To The Editor: Unlike depression and mania, which are recognizable in ancient manuscripts, schizophrenia does not appear in medical literature until much later. It has been suggested that schizophrenia is a modern illness that developed only recently in human history (1).
Evans et al. reviewed medical literature from ancient Greece and Rome and noted the lack of mention of a condition that resembles schizophrenia (2). Dendle reviewed hundreds of cases of demonic possession from the early Middle Ages and found little evidence of a schizophrenia-like condition (3). Torrey and Miller presented compelling evidence that schizophrenia is a modern plague that arose in the 1700s (4). The Images in Psychiatry article, published in the December 2006 issue of the Journal, that featured a drawing by the great Turkish physician Serefeddin Sabuncuoglu provides further evidence from another source and another culture that schizophrenia, as we know it, was not mentioned in more distant times (5).
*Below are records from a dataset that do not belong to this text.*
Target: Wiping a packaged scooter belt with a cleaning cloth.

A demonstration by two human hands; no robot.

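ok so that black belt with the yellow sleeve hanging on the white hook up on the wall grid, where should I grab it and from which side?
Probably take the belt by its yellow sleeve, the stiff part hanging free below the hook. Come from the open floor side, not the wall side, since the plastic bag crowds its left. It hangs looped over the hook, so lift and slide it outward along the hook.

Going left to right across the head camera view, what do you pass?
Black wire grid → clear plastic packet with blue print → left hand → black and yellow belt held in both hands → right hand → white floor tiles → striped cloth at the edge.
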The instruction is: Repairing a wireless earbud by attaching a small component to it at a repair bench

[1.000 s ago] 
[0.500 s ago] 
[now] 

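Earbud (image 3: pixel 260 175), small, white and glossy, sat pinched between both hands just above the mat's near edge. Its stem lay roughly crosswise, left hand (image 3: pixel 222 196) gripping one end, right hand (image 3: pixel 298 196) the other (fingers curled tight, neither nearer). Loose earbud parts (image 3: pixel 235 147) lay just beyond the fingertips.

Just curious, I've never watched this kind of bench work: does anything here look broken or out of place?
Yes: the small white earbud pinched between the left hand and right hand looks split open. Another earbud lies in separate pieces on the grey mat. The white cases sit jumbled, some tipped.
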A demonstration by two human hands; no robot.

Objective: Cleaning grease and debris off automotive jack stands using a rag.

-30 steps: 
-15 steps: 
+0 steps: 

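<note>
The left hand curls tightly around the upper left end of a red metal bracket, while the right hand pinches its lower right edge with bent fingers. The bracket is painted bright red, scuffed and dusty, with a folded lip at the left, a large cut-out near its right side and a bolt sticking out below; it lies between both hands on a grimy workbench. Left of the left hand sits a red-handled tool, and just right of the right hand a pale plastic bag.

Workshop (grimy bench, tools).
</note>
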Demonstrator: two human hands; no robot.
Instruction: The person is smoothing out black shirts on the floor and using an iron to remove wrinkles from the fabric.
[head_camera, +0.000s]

Serefeddin Sabuncuoglu (1385-1470) was a general physician who practiced during the 15th century in central Anatolia, which is now Turkey. Written in Turkish with Sabuncuoglu’s own calligraphy, Cerrahiyyetu’l-Haniyye (Imperial Surgery) is the first known illustrated textbook of surgery and contains colored, handmade miniatures of surgical techniques and instruments (6, 7). The book contains Sabuncuoglu’s descriptions of numerous medical conditions and their treatments. Several neurological conditions, including migraine headaches, epilepsy, and tremor are described. The psychiatric conditions described are melancholy (mal-i hulya) and forgetfulness (unutsaguluk). We have carefully reviewed each illustration of Sabuncuoglu’s masterpiece and report that a description of a condition that resembles schizophrenia is not present.
Individuals with schizophrenia may have existed in remote times, but the disorder might have been embedded and obscured within cultures in an acceptable form. Perhaps individuals with schizophrenia were better tolerated during the more simple times of the past. However, we would argue that the devastating nature of the illness that typically robs an adolescent of his or her premorbid personality would be difficult to ignore.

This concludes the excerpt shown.